Libéré définitivement de son contrat avec Tottenham, Emmanuel Adebayor est au cœur des discussions et des préoccupations des Togolais, surtout depuis que Tom Saintfiet, entraîneur de la sélection nationale a décidé de ne plus le convoquer.
Son nom se confond avec l’histoire du football togolais. Pourtant, depuis son passage au Real Madrid en 2011, Emmanuel Adebayor enchaîne les coups durs dans sa carrière. Et à Lomé où ses gestes sont scrutés à la loupe, les soucis actuels de l’ancien capitaine des Éperviers ne laissent pas indifférent un public qui commence à montrer des signes de lassitude face à l’évolution sinusoïdale de la carrière de la star.
De héros…
2004-2005, les fans du football togolais ont vu éclore un talent prometteur. Alors qu’on s’y attend le moins, le jeune Adebayor qualifie pour la première fois le Togo à une phase finale de la coupe du monde en 2006. Dans un pays encore meurtri par les événements liés à la succession de Gnassingbé Eyadema, cette qualification est venue offrir une bouffée d’air à tout un peuple. Ce soir d’octobre 2005, tout le pays a scandé d’une seule voix, le nom d’«Adebayor».

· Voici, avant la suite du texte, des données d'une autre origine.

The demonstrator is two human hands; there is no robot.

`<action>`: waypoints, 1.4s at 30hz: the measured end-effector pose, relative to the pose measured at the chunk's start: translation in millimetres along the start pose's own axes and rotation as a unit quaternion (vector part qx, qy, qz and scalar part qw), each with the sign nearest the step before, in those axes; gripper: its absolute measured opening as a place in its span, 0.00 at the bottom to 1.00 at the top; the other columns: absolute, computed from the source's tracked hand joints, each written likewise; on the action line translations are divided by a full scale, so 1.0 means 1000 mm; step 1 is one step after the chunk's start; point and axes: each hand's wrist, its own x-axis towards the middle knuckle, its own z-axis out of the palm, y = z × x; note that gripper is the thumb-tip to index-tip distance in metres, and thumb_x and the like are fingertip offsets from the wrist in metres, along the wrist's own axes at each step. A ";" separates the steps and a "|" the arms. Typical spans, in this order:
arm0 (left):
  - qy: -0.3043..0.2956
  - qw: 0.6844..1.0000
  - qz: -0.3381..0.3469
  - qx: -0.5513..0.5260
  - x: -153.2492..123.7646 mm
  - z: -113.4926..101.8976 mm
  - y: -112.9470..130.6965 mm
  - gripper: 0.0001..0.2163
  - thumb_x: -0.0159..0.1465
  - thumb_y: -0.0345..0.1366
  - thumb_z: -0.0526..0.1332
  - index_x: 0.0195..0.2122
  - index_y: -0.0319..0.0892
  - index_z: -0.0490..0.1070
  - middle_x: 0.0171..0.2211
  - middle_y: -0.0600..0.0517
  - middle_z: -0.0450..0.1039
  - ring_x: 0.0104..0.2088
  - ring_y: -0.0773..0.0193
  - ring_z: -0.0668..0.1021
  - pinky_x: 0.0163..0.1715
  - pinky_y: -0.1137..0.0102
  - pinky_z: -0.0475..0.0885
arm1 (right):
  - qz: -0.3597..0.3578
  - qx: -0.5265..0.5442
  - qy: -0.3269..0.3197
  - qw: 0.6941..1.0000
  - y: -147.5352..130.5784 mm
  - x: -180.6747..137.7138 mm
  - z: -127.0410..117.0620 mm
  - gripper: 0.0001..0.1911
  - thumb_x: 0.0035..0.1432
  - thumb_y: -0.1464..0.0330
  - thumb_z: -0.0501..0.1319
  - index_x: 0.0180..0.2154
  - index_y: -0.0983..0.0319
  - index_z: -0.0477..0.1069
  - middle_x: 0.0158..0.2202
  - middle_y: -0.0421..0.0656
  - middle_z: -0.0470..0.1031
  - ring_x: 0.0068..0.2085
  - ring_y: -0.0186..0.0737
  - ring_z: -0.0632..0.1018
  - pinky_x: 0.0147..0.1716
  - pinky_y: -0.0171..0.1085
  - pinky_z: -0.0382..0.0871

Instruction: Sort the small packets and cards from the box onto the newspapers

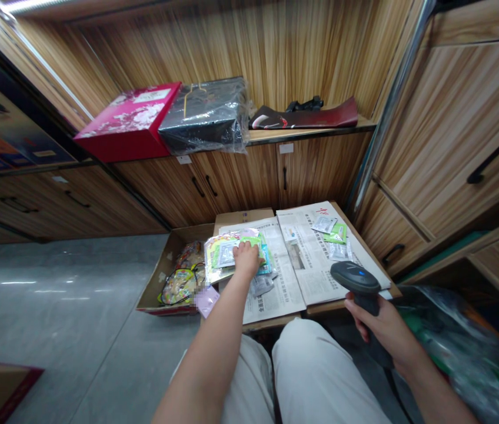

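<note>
My left hand (248, 259) rests on a pile of small colourful sachets (223, 253), fingers apart and slightly bent. A silvery sachet lies at its fingertips, a green one beneath. In my right hand (382, 325) is a dark handheld barcode scanner (355, 278), gripped by its handle; a cable runs down from it. The scanner's head is above the right edge of the spread newspapers (296, 259). A few loose sachets lie there too, among them a green one (336, 232) and a silvery one (323, 224).
Left of the newspapers, an open cardboard box (155, 282) holds bagged items. A pink box (130, 121) and a plastic-wrapped dark box (205, 112) stand on the shelf ahead. Wooden cabinets (456, 135) rise at the right, with clear plastic wrapping (461, 347) below.
</note>
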 end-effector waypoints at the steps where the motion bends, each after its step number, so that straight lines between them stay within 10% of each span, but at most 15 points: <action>1: 0.003 1.000 -0.003 0.000 0.003 0.001 0.001 0.14 0.61 0.42 0.62 0.46 0.44 0.73 0.50 0.42 0.69 0.54 0.49 0.67 0.53 0.57 0.58 | -0.001 0.000 -0.001 1.000 0.001 0.000 0.000 0.24 0.44 0.50 0.69 0.34 0.62 0.70 0.12 0.32 0.64 0.13 0.32 0.63 0.14 0.33 0.57; 28: -0.011 0.997 -0.070 -0.006 0.014 0.014 0.013 0.26 0.64 0.46 0.58 0.62 0.43 0.63 0.67 0.35 0.51 0.69 0.42 0.48 0.62 0.43 0.40 | 0.007 -0.006 0.001 1.000 0.002 0.000 -0.005 0.24 0.46 0.50 0.68 0.35 0.62 0.69 0.12 0.31 0.63 0.14 0.32 0.63 0.15 0.33 0.57; 36: -0.027 0.999 0.042 -0.006 0.014 0.013 0.018 0.20 0.66 0.47 0.55 0.57 0.49 0.68 0.65 0.42 0.58 0.66 0.47 0.58 0.62 0.45 0.45 | -0.002 0.001 -0.001 1.000 0.005 0.003 -0.007 0.24 0.46 0.51 0.69 0.35 0.63 0.69 0.12 0.31 0.64 0.14 0.30 0.63 0.15 0.31 0.57; 42: -0.031 0.998 -0.049 0.023 0.019 0.018 0.019 0.26 0.66 0.51 0.53 0.62 0.45 0.64 0.69 0.39 0.47 0.69 0.45 0.47 0.63 0.43 0.37 | -0.001 0.002 -0.005 1.000 0.009 0.004 -0.009 0.24 0.47 0.51 0.68 0.35 0.63 0.69 0.12 0.30 0.63 0.14 0.30 0.62 0.14 0.30 0.56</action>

Tout allait bien pour le joueur jusqu’au drame de Cabinda le 8 janvier 2010. Ce jour-là, Adebayor échappe de peu à la mort et reste traumatisé à jamais par ce souvenir de camarades tombés sous les balles assassines (d’inconnus). Les images de la star en larmes ont fait le tour du monde. Mais ce qu’on sait moins, c’est que cinq ans après, il reste sous le choc lorsqu’on évoque cette page sombre du football africain. Son parcours en club (Arsenal, Man City, Tottenham) depuis lors peut ressembler par moments à un chemin de croix. Les déboires du natif de Kodjoviakopé sont devenus récurrents, si bien qu’en l’espace d’un article, on ne pourrait tous les lister. Mais le talent du joueur reste intact.
…à zéro ?
Le monde a suivi (avec attention) les révélations faites en 2015 par le joueur sur sa page Facebook qui accusent certains membres de sa famille. Interpellé à plusieurs reprises par des « sages » et des autorités du pays, Adebayor a poursuivi son déballage jusqu’au troisième épisode. « Le mal être du garçon est flagrant, mais personne ne peut lui venir en aide », confie dépité un amoureux togolais du ballon rond.
Convoqué dernièrement par Tom Saintfiet pour le match contre le Djibouti comptant pour les éliminatoires de la CAN Gabon 2017, Adebayor brille par son absence. Suffisant pour que l’entraîneur belge courroucé par ce comportement, tacle l’idole du pays en conférence de presse : « Adebayor n’aime pas jouer pour son pays. Il n’aime pas l’idée que le Togo se qualifie pour la CAN. Si on a du respect pour les Togolais, on a du respect pour la fédération », a-t-il notamment déclaré. Une affirmation explosive qui divise tout un pays.
Une affaire nationale
Les soucis actuels de l’un des plus grands noms de l’histoire contemporaine du football africain interpellent les dirigeants sportifs sur le rôle psychologique qu’ils ont à jouer dans la vie de leurs stars. « Adebayor est devenu du jour au lendemain riche, immensément riche et fait l’objet de pressions familiales accrues », diagnostique un psychologue à Lomé. Dans cette période sombre, faut-il le vouer aux gémonies ou plutôt lui apporter un soutien dont il a peut-être besoin ? La question alimente les débats publics. Si certains critiquent le joueur, d’autres estiment que le seul fait d’avoir donné au Togo sa première (et unique) participation à une phase finale de la coupe du monde doit suffire à être plus indulgent avec lui. « Peu de personnes ont pu donner pareille joie à ce peuple », confie agacé un supporter historique du footballeur.
Le « problème Adebayor » se transforme progressivement en affaire nationale. Des ministres sont critiqués pour ne pas avoir volé au secours du joueur malmené par les déclarations du sélectionneur national. Et l’intéressé ? S’il reste officiellement silencieux, ses proches assurent qu’il est affecté par tout ce qui est dit à son sujet mais sait que la meilleure réponse à apporter est une résurrection que (presque) tous les Togolais souhaitent ardemment. Wait and see.